Many businesses, and healthcare providers specifically have experienced significant losses due to the coronavirus’ impact.  The loss of patient volume, hence revenue, has yet to be quantified, and it may be months or longer before the economic impact is fully known. 

Business interruption insurance is an avenue of potential economic recovery for some of these losses.  Providers would reasonably expect that if their operations are ordered closed in whole or in part by government edict, that is precisely the sort of circumstance that a reasonable insured would expect to be covered under their business interruption policy.  The trouble is, getting paid isn’t quite that simple.

At the core of many business interruption policies is the expectation that coverage is provided when actual physical damage forces a business to close.  In some cases, coverage has been extended to apply where natural conditions such as fire, rockslides, or the like, prevent patrons from being able to physically access the insured business, due to events such as road closures caused by natural conditions, smoke in the vicinity of the insured business, or other such circumstances.  Some policies expressly provide coverage when closures are mandated by governmental entities, some polices are silent, and some policies exclude such an event from coverage.  Similarly, some policies expressly provide coverage for business interruption due to pandemics and the like, some policies are silent on the matter, and some policies contain “viral exclusion” clauses, explicitly disclaiming coverage for losses due to widespread disease, which gained popularity amongst insurers following the SARS epidemic.

We encourage policyholders with a colorable business interruption claim to carefully examine the specific language of their policies because as you can see from the prior paragraph, the strength of a provider or other business’ claim can vary widely.  The only guarantee is that a claim which is not made, will never be paid.  Caution should be taken to make claims in a timely manner, as policies often contain claim reporting deadlines (which may, or may not, be enforceable under governing law).

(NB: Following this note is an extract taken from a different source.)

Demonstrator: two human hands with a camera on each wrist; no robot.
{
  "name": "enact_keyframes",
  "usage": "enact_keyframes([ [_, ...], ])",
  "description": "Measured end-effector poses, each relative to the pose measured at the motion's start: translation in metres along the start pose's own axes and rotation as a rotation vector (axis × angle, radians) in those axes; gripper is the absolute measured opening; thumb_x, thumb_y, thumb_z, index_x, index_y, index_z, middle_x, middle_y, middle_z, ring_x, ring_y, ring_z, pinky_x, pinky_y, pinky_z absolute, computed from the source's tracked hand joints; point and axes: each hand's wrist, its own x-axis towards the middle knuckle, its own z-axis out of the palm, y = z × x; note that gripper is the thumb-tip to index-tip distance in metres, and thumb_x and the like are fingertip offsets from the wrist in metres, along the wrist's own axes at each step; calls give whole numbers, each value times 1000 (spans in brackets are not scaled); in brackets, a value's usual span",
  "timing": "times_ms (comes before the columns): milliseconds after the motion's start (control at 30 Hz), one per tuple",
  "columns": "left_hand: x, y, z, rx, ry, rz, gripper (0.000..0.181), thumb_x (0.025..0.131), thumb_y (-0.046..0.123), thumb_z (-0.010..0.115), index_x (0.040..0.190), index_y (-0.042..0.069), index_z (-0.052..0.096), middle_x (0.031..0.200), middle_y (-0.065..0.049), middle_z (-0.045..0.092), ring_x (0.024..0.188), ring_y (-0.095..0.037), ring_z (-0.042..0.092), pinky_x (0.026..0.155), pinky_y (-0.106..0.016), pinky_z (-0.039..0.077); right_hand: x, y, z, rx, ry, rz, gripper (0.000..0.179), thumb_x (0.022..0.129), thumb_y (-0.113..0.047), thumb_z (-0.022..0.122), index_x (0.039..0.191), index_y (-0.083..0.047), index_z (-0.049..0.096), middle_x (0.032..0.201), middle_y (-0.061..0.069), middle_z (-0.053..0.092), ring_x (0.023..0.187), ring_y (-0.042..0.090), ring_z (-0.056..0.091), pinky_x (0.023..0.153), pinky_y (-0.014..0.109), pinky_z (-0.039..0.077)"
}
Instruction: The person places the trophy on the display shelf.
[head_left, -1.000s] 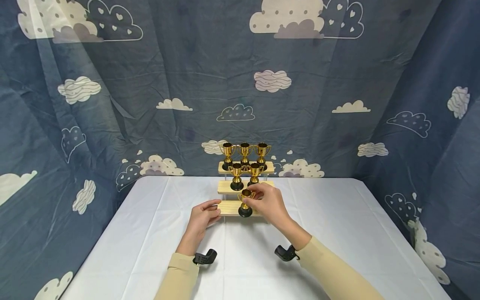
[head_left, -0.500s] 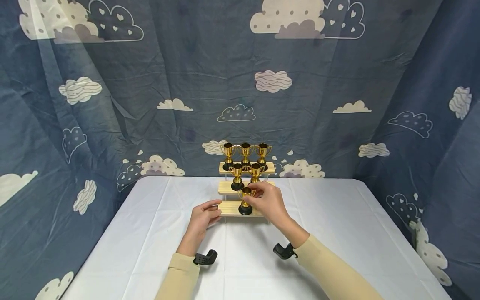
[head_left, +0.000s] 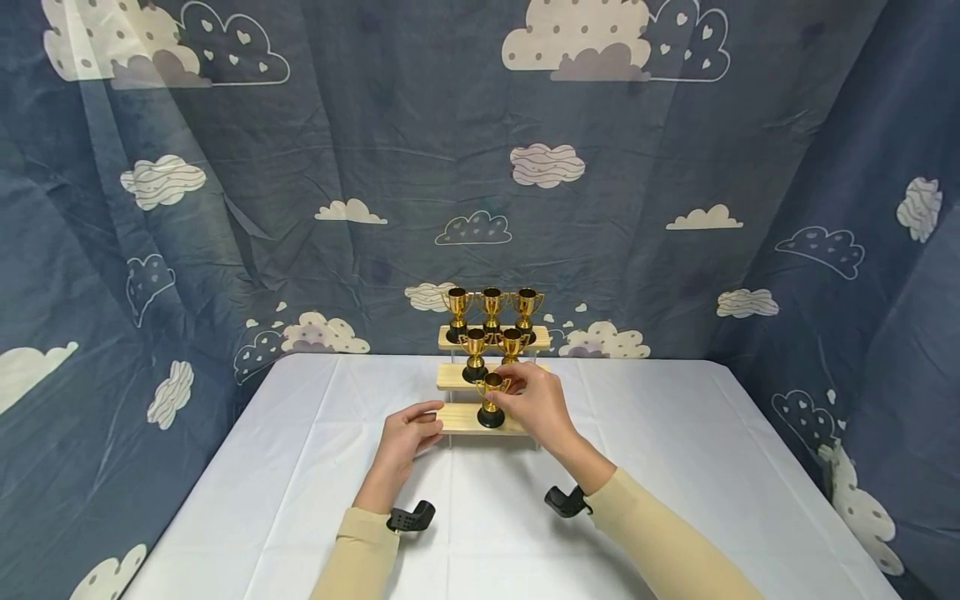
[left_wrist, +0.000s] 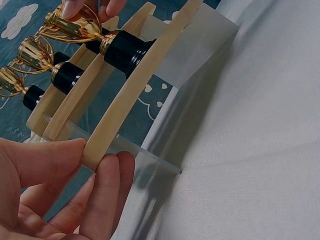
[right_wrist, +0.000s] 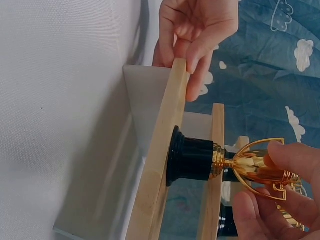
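Note:
A small gold trophy cup (head_left: 491,417) with a black base stands upright on the lowest wooden board (head_left: 459,418) of a three-tier stand. My right hand (head_left: 538,406) pinches its gold cup between thumb and fingers, beside the handles. In the right wrist view the black base (right_wrist: 192,157) touches the board. My left hand (head_left: 402,437) grips the left end of that same board, thumb above and fingers below, as the left wrist view shows at the board's end (left_wrist: 97,152). The right fingers partly hide the cup and the right part of the board.
Two more trophies stand on the middle board (head_left: 453,377), the right trophy (head_left: 513,342) partly behind my hand. Three others line the top board (head_left: 444,337). Clear side panels (left_wrist: 150,157) carry the boards on a white-covered table (head_left: 315,500), before a cloud-patterned curtain (head_left: 390,125).
The trophy in my right hand has moved slightly back from the lowest board's front edge. My left hand keeps its grip on the board's end.

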Motion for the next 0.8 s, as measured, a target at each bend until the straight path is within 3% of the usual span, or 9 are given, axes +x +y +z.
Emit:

Insurers have aggressively battled against paying most claims seeking business interruption coverage arising from the current pandemic.  As early as this past Spring, insurers took various positions explaining to their policyholders (and other interested parties) why they would not pay claims.  The explanations varied somewhat between carriers, but examples include:  (1) specific language in the policy provisions disclaim coverage for pandemic-related closures; or (2) notwithstanding potentially ambiguous policy language, it was not in either the insurer’s nor the insured’s reasonable expectations that such coverage would be provided; (3) the problem arising from business losses from the pandemic is better left to a governmental solution (i.e., the taxpayers as a whole should bear the losses, to the extent they are compensated at all); and/or (4) providing coverage for pandemic losses would bankrupt the industry (despite its reported $800 billion in reserves).  These examples are just highlights of the defenses that insurers have raised.  As you can imagine, insurers are sparing no effort and expense in their battle to avoid paying such claims.  Indeed, the battle over business interruption claims arising from the coronavirus pandemic is likely to be the largest and most economically significant legal battle between insurers and insureds in history.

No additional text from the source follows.